[Task prompt]: Below are some records. Retype exactly the lines from the one containing "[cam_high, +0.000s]" through the one containing "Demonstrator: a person", both included, skipping every picture.

Extracted data section start

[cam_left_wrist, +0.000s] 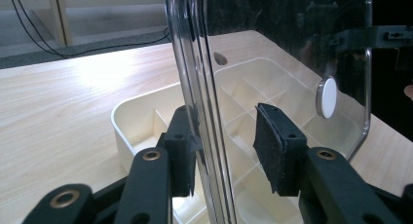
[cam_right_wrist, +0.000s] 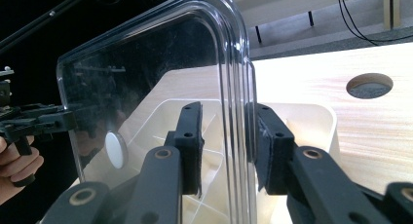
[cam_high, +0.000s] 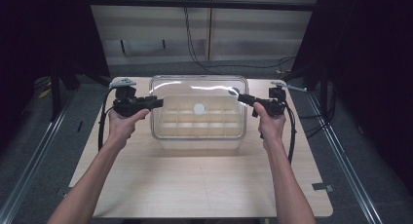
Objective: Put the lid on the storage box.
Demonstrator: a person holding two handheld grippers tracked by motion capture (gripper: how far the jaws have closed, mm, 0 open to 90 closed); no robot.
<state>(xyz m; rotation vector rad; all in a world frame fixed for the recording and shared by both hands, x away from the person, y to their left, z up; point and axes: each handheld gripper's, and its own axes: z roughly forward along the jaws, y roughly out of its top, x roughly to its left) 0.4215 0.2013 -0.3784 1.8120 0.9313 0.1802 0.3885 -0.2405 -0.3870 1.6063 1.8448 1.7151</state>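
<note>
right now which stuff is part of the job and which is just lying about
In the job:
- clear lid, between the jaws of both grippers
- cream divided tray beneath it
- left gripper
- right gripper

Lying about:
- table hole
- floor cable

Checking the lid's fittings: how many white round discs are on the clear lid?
1. A single white disc sits near the middle of the clear lid, also seen in both gripper views.

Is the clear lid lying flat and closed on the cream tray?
No, the clear lid is held up above the cream tray between both grippers.
</note>
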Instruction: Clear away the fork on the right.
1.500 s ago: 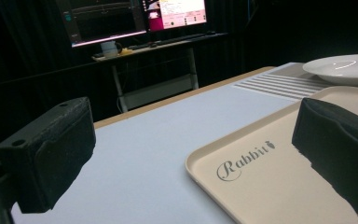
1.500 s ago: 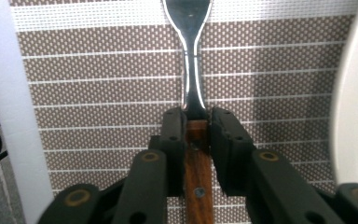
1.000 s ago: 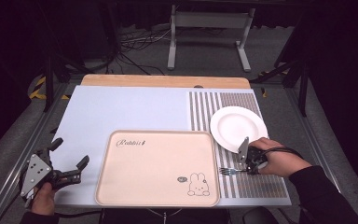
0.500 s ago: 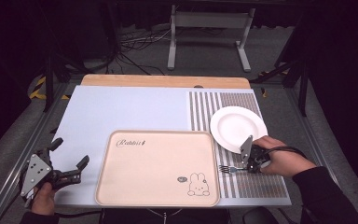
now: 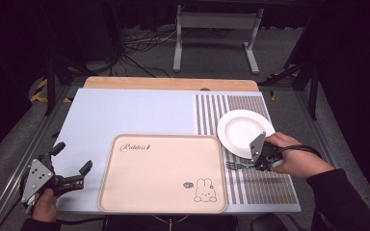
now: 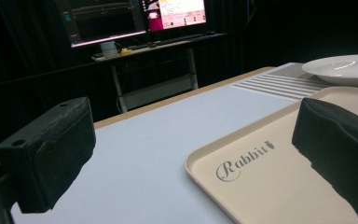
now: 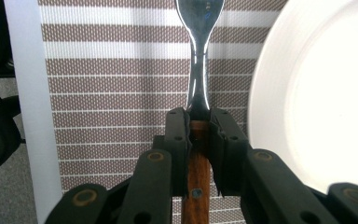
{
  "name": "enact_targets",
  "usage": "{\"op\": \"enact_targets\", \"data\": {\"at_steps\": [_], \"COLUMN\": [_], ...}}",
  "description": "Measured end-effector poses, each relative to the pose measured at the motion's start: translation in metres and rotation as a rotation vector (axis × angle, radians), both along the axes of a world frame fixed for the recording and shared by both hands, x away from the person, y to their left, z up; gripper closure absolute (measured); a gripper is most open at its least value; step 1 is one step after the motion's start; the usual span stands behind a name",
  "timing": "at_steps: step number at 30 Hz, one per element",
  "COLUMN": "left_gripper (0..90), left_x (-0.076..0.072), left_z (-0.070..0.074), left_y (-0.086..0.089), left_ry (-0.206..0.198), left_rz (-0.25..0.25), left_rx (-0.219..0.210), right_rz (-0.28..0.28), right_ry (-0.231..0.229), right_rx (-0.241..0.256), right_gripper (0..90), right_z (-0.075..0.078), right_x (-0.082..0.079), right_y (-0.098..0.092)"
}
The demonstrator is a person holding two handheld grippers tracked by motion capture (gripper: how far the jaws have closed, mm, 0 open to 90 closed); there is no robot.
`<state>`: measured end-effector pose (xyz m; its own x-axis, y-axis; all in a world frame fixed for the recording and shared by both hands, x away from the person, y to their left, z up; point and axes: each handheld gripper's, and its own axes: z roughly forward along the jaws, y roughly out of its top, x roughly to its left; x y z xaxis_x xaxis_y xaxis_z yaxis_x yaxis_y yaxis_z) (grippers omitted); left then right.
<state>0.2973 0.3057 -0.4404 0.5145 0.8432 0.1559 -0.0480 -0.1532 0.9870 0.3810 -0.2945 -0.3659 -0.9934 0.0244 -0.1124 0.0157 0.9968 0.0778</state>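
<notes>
- On the striped mat (image 5: 260, 185) at the counter's (image 5: 139, 113) right side, the right tongs (image 5: 256, 162) are gripping a fork (image 5: 236, 166), jaws clamped on its wooden handle where it meets the metal neck.
- In the right gripper view, the fork (image 7: 199, 56) is running straight ahead over the brown-and-white stripes, with the white plate (image 7: 317, 93) lying just beside it on the right.
- From above, the fork's tines are pointing toward the beige tray (image 5: 161, 173), close to its right edge, while the plate (image 5: 243, 132) is sitting just beyond the right hand (image 5: 294, 159).
- At the counter's near left corner, the left tongs (image 5: 70, 168) are hovering with jaws wide apart, gripping nothing; the tray's "Rabbit" lettering (image 6: 242, 161) is showing between them in the left gripper view.
- Compared with a second ago, the right tongs and fork are staying in almost the same spot, shifted only slightly; the left tongs are unchanged.
</notes>
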Motion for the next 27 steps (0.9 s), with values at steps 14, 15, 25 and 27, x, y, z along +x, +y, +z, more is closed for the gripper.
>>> {"op": "enact_targets", "data": {"at_steps": [14,15,25,27], "left_gripper": [0.2,0.2,0.2,0.2], "left_x": [0.000,0.000,0.000,-0.001], "left_z": [0.000,0.000,0.001,0.001], "left_y": [0.001,0.001,0.001,0.001], "left_ry": [0.000,0.000,-0.002,-0.003], "left_rz": [-0.003,-0.002,-0.002,-0.001], "left_rx": [-0.001,-0.002,-0.005,-0.004], "right_rz": [0.044,0.049,0.082,0.094], "right_ry": [-0.035,-0.035,-0.051,-0.055], "right_rx": [0.036,0.042,0.065,0.067], "right_gripper": [78.4,78.4,78.4,78.4], "right_z": [0.015,0.015,0.025,0.027], "right_x": [0.006,0.006,0.009,0.010], "right_y": [0.031,0.034,0.058,0.063]}}
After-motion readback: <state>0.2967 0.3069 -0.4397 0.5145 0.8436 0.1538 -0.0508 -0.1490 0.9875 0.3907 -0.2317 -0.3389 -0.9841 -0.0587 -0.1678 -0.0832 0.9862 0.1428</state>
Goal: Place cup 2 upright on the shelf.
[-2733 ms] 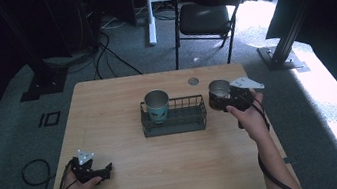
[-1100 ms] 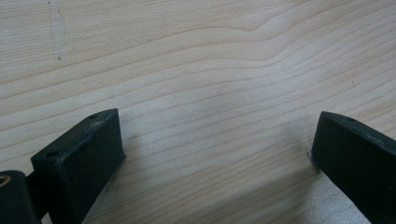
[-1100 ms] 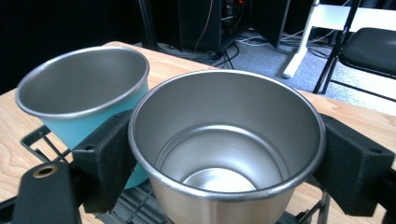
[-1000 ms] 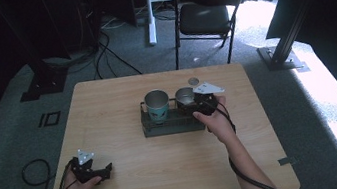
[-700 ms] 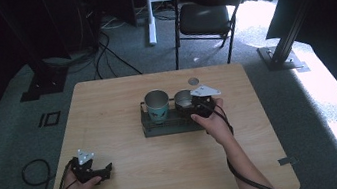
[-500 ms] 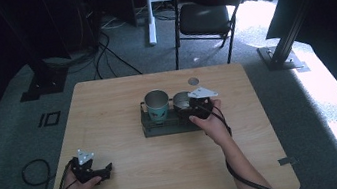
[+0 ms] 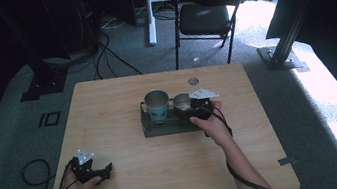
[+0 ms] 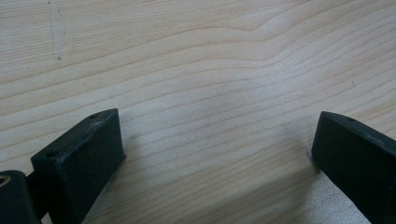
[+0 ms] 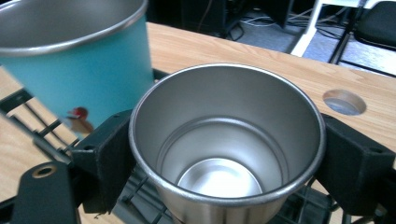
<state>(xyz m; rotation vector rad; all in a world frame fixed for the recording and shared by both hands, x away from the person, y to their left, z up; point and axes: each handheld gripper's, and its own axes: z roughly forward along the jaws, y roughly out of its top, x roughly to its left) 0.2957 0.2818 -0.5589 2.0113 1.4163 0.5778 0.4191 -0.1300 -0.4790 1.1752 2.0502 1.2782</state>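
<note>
Left gripper (image 7: 98, 171) rests on the table (image 7: 108, 113) at the near left corner, jaws spread wide over bare wood, nothing between them. Moving across: the teal cup (image 7: 157, 105) stands in the wire basket (image 7: 148, 128) at mid-table. Just beside it, the right gripper (image 7: 193, 111) has its jaws clamped around the steel cup (image 9: 224, 140), mouth up, low over the basket's right half. Best bet: keep it level, clear of the teal cup, seat the base flat before letting go.
</note>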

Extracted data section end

[Answer to this problem]:
[cam_high, +0.000s] 
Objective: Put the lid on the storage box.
Demonstrator: a person holding two handheld grippers tracked by motion capture (gripper: how far the jaws have closed, mm, 0 open to 90 closed); no robot.

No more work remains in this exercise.